GIVEN DATA:
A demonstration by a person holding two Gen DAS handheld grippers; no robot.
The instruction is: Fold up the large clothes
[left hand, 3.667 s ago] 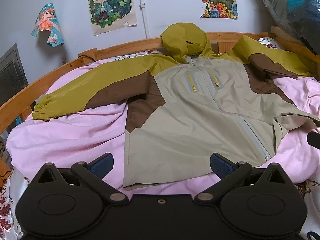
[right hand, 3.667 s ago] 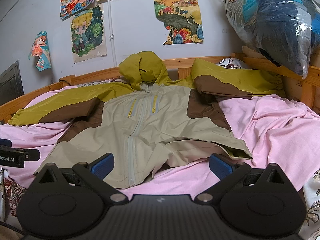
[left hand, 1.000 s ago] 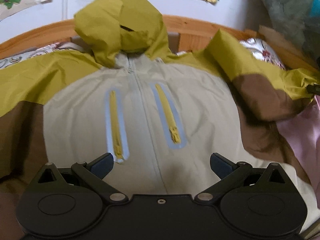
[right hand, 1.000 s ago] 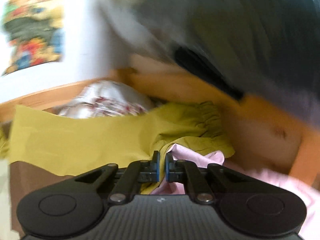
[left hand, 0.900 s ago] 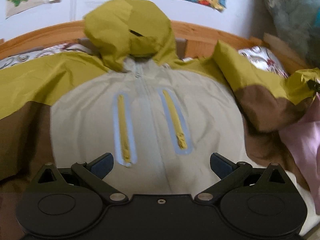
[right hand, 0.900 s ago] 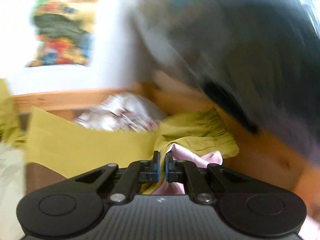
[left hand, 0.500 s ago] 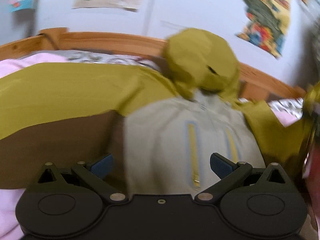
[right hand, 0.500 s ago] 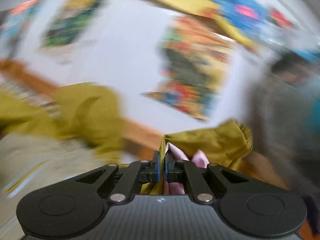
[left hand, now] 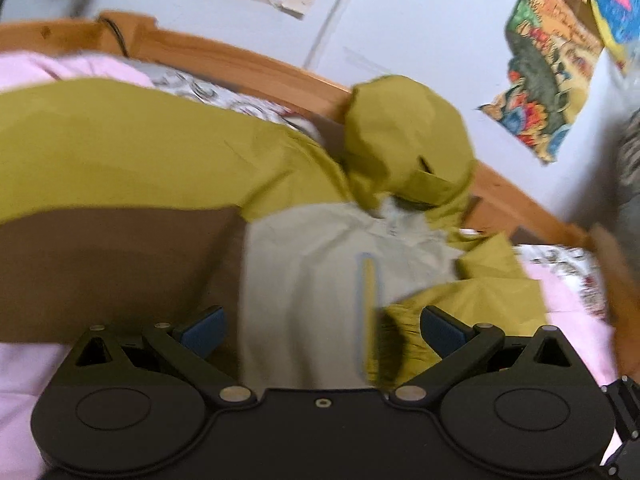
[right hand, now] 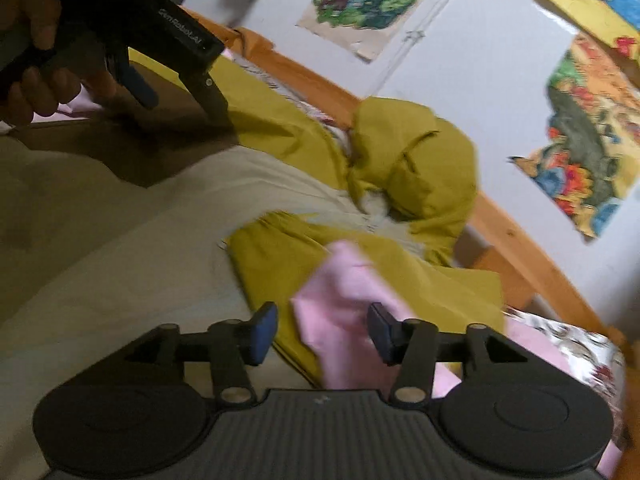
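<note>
The right tongs (right hand: pixel 322 330) are opening, their blue pads clear of the pink sheet fold (right hand: pixel 344 312) and olive sleeve (right hand: pixel 280 256) lying between them (nothing pinched). That sleeve lies folded across the jacket (right hand: pixel 120 248) chest. The left tongs (left hand: pixel 320 326) stand wide apart and empty above the beige front. The jacket is spread on the bed, its hood (left hand: pixel 404 136) against the wooden bed rail (left hand: pixel 240 64).
</note>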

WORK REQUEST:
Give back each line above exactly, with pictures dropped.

WRITTEN RESPONSE:
A demonstration by a person holding two Gen DAS handheld grippers; no robot.
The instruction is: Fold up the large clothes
[left hand, 3.667 s ago] 
[right hand, 3.667 s ago] 
[left hand, 1.000 s ago] 
[right hand, 1.000 s ago] 
[left hand, 0.900 s ago] 
[right hand, 0.900 s ago] 
[left hand, 0.500 s ago] 
[right hand, 0.500 s ago] 
[left hand, now] 
[right hand, now] 
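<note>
The right tongs (right hand: pixel 322 330) are opening, their blue pads clear of the pink sheet fold (right hand: pixel 344 312) and olive sleeve (right hand: pixel 280 256) lying between them (nothing pinched). That sleeve lies folded across the jacket (right hand: pixel 120 248) chest. The left tongs (left hand: pixel 320 326) stand wide apart and empty above the beige front. The jacket is spread on the bed, its hood (left hand: pixel 404 136) against the wooden bed rail (left hand: pixel 240 64).
</note>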

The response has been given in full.